Eye For Film >> Movies >> Biloxi Blues (1988) Film Review
Reviewed by: Angus Wolfe Murray
Biloxi, Mississippi: it runs off the tongue like a blues riff and yet for Northern rookies, all white and talking tough, it is boot camp hell in 1945.
Mike Nichols's film of Neil Simon's play, the second part of his autobiography, concentrates on the survival techniques of young guys, away from home for the first time, mostly ignorant, usually afraid, talking the talk to disguise social limitations.
It is a story of growing up, changing, learning to understand the eccentricities of bigoted bullies, introspective intellectuals, closet coves and a sergeant with a hole in his head. Strange people in a stranger environment have one thing in common; they hate being there.

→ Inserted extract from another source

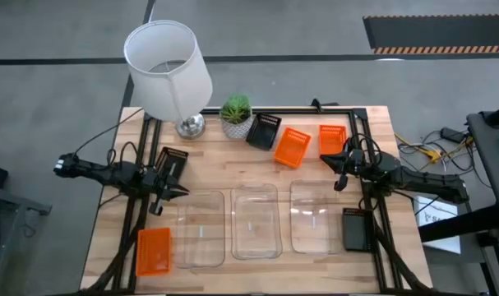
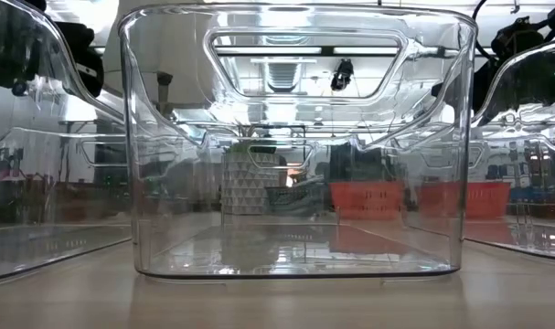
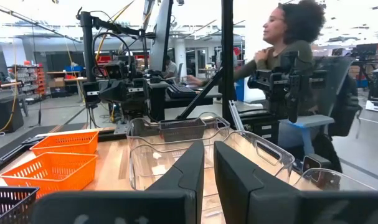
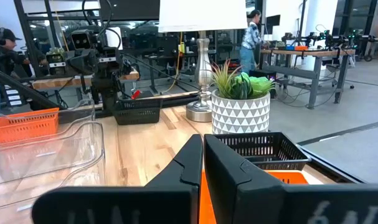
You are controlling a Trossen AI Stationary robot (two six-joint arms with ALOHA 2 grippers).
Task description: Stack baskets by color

Nichols shields the shock with pale greys and muted sunlight. The feeling of nostalgia is like the scent of apple blossom on a warm breeze and the sweetness of that first trip to town, Eugene's "perfect day," when he finds love and discovers sex, tastes just fine.
Sharp writing and superb performances avoid stereotypes. Matthew Broderick, as Eugene, perfectly matches sensitivity with a dogged determination not to be smashed by the system.
"Dying makes a man of you," he jokes. No one's laughing.
In the end, with the war over and training finished, Eugene thinks, "I liked it because I was young."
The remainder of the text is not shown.